Records for processing:
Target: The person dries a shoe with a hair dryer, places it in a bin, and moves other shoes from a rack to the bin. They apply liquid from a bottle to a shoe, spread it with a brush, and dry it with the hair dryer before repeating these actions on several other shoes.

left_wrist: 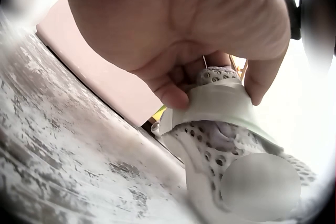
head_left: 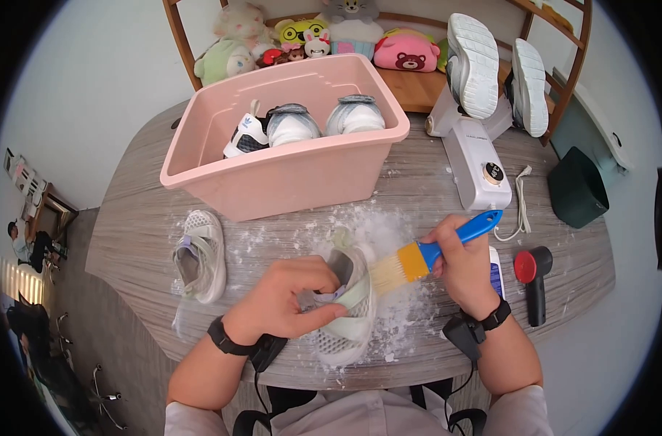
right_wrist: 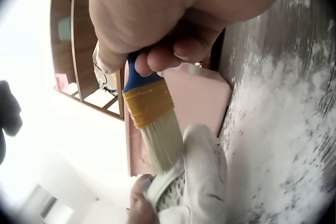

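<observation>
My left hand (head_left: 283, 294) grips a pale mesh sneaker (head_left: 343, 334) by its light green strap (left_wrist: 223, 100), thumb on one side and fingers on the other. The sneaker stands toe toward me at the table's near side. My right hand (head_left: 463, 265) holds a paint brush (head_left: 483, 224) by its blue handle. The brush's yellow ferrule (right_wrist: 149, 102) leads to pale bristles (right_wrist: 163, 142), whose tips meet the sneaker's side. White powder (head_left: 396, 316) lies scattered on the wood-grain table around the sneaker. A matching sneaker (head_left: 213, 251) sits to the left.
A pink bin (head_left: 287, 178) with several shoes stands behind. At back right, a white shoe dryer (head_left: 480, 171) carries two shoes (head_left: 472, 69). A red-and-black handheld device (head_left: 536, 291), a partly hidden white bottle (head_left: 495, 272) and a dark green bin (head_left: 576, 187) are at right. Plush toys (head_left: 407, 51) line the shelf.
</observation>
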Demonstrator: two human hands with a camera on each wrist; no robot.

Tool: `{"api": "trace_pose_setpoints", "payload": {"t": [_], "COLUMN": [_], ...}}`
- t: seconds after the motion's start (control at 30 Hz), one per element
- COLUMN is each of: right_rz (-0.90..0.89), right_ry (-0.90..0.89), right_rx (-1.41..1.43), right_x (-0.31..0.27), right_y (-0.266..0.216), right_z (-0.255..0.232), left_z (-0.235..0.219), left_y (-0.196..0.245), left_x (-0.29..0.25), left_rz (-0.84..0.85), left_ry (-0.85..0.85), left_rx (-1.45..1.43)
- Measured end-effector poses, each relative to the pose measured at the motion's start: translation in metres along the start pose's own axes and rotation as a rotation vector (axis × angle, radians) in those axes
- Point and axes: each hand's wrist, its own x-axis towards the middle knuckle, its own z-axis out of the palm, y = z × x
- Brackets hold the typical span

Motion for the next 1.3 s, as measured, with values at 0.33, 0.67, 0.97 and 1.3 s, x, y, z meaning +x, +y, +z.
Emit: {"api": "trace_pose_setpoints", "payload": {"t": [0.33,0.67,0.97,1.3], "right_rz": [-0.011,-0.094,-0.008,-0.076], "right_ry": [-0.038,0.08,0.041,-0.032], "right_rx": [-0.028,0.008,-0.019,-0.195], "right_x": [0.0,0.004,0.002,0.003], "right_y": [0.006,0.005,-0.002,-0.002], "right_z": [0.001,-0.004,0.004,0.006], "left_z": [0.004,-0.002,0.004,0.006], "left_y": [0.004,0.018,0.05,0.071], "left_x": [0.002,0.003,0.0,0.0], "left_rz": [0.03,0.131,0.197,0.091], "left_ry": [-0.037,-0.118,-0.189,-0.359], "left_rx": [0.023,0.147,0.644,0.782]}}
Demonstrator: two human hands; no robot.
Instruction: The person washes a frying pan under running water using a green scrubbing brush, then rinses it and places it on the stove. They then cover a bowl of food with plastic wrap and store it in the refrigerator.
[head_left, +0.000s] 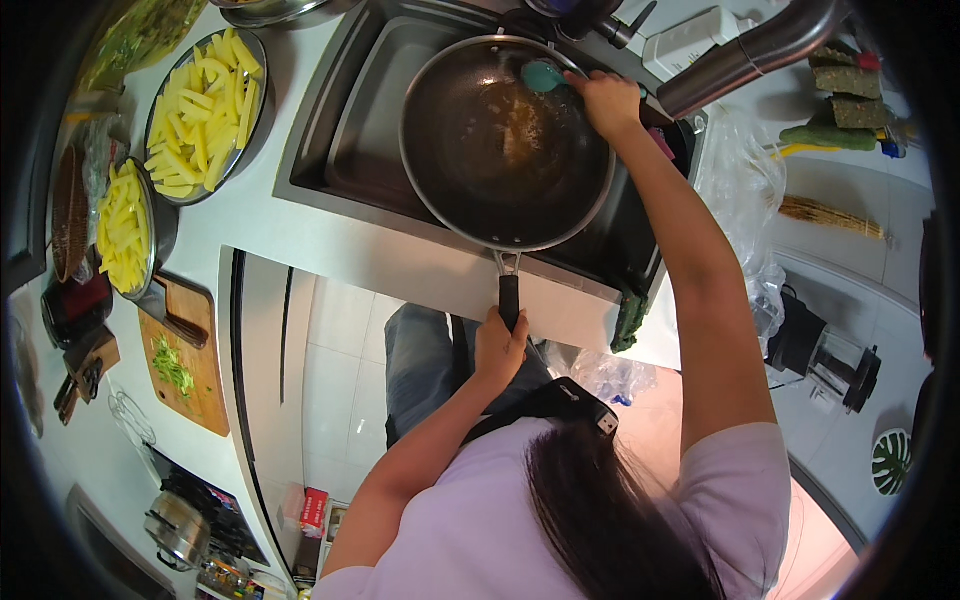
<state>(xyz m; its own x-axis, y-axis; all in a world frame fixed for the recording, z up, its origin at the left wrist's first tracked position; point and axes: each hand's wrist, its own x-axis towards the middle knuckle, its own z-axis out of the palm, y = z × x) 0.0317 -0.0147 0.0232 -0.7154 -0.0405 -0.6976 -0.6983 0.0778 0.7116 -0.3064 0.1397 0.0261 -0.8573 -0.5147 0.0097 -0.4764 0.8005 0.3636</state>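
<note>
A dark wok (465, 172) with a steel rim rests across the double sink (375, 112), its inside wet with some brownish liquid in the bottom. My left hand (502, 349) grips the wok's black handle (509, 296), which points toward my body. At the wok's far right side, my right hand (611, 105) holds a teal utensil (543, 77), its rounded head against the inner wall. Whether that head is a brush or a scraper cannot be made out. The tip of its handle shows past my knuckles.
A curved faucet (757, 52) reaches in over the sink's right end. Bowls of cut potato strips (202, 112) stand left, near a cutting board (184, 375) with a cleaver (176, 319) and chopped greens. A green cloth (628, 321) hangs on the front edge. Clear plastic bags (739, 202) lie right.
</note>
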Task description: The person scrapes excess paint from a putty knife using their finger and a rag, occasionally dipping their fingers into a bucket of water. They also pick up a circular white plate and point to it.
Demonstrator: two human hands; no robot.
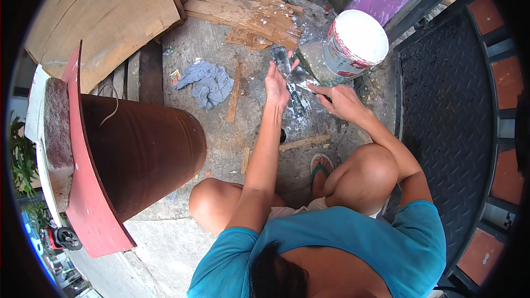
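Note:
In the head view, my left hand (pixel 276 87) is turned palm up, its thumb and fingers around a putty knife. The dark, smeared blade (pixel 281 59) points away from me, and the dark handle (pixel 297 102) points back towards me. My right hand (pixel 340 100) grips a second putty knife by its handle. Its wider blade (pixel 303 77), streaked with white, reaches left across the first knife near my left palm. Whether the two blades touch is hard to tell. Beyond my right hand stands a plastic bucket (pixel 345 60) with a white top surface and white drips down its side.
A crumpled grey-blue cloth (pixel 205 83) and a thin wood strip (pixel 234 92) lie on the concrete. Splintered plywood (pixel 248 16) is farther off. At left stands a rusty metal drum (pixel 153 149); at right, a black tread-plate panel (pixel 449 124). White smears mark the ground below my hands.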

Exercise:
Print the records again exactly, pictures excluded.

Task result:
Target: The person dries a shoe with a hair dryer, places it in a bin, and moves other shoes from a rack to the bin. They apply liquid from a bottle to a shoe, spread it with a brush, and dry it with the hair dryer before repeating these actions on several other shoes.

left_wrist: 
head_left: 
right_wrist: 

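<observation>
My left hand (head_left: 283, 294) grips a pale mesh sneaker (head_left: 343, 334) by its light green strap (left_wrist: 223, 100), thumb on one side and fingers on the other. The sneaker stands toe toward me at the table's near side. My right hand (head_left: 463, 265) holds a paint brush (head_left: 483, 224) by its blue handle. The brush's yellow ferrule (right_wrist: 149, 102) leads to pale bristles (right_wrist: 163, 142), whose tips meet the sneaker's side. White powder (head_left: 396, 316) lies scattered on the wood-grain table around the sneaker. A matching sneaker (head_left: 213, 251) sits to the left.
A pink bin (head_left: 287, 178) with several shoes stands behind. At back right, a white shoe dryer (head_left: 480, 171) carries two shoes (head_left: 472, 69). A red-and-black handheld device (head_left: 536, 291), a partly hidden white bottle (head_left: 495, 272) and a dark green bin (head_left: 576, 187) are at right. Plush toys (head_left: 407, 51) line the shelf.
</observation>
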Demonstrator: two human hands with a camera on each wrist; no robot.

Tool: `{"api": "trace_pose_setpoints", "payload": {"t": [_], "COLUMN": [_], ...}}`
- t: seconds after the motion's start (control at 30 Hz), one per element
- COLUMN is each of: right_rz (-0.90..0.89), right_ry (-0.90..0.89), right_rx (-1.41..1.43), right_x (-0.31..0.27), right_y (-0.266..0.216), right_z (-0.255..0.232), left_z (-0.235..0.219), left_y (-0.196..0.245), left_x (-0.29..0.25), left_rz (-0.84..0.85), left_ry (-0.85..0.85), left_rx (-1.45..1.43)
- Measured end-effector poses, each relative to the pose measured at the motion's start: translation in metres along the start pose's own axes and rotation as a rotation vector (axis × angle, radians) in those axes
- Point and axes: each hand's wrist, its own x-axis towards the middle knuckle, its own z-axis out of the palm, y = z × x
- Brackets hold the typical span

Motion for the next 1.3 s, as measured, with values at 0.33, 0.67, 0.97 and 1.3 s, x, y, z meaning +x, +y, +z.
Emit: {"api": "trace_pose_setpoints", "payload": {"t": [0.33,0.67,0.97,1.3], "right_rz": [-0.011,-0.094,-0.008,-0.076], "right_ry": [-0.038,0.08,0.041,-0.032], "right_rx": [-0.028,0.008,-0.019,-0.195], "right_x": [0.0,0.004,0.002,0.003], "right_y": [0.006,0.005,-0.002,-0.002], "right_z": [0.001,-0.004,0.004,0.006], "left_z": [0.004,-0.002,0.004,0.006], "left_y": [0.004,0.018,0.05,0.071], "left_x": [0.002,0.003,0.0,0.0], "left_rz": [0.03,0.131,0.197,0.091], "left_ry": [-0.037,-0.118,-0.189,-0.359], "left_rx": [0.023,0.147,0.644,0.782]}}
Demonstrator: two human hands; no robot.
Instruction: The person washes a frying pan under running water using a green scrubbing brush, then rinses it and places it on the stove. They then cover a bowl of food with plastic wrap and store it in the refrigerator.
[head_left, +0.000s] 
<state>(xyz m; its own x-axis, y-axis; all in a world frame fixed for the recording, z up, its origin at the left wrist's first tracked position; point and axes: each hand's wrist, its own x-axis towards the middle knuckle, its own z-axis out of the palm, y = z × x) 0.0317 -0.0147 0.0232 -0.7154 -0.0405 -0.6976 -0.6983 0.0778 0.7116 -0.3064 0.1397 0.0261 -0.8573 -0.5147 0.0097 -0.4764 0.8005 0.3636</state>
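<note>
A dark wok (465, 172) with a steel rim rests across the double sink (375, 112), its inside wet with some brownish liquid in the bottom. My left hand (502, 349) grips the wok's black handle (509, 296), which points toward my body. At the wok's far right side, my right hand (611, 105) holds a teal utensil (543, 77), its rounded head against the inner wall. Whether that head is a brush or a scraper cannot be made out. The tip of its handle shows past my knuckles.
A curved faucet (757, 52) reaches in over the sink's right end. Bowls of cut potato strips (202, 112) stand left, near a cutting board (184, 375) with a cleaver (176, 319) and chopped greens. A green cloth (628, 321) hangs on the front edge. Clear plastic bags (739, 202) lie right.
</note>
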Task description: The person scrapes excess paint from a putty knife using their finger and a rag, occasionally dipping their fingers into a bucket of water. They also pick up a circular white plate and point to it.
Demonstrator: two human hands; no robot.
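Note:
In the head view, my left hand (pixel 276 87) is turned palm up, its thumb and fingers around a putty knife. The dark, smeared blade (pixel 281 59) points away from me, and the dark handle (pixel 297 102) points back towards me. My right hand (pixel 340 100) grips a second putty knife by its handle. Its wider blade (pixel 303 77), streaked with white, reaches left across the first knife near my left palm. Whether the two blades touch is hard to tell. Beyond my right hand stands a plastic bucket (pixel 345 60) with a white top surface and white drips down its side.
A crumpled grey-blue cloth (pixel 205 83) and a thin wood strip (pixel 234 92) lie on the concrete. Splintered plywood (pixel 248 16) is farther off. At left stands a rusty metal drum (pixel 153 149); at right, a black tread-plate panel (pixel 449 124). White smears mark the ground below my hands.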

What this exercise asked for has been supplied.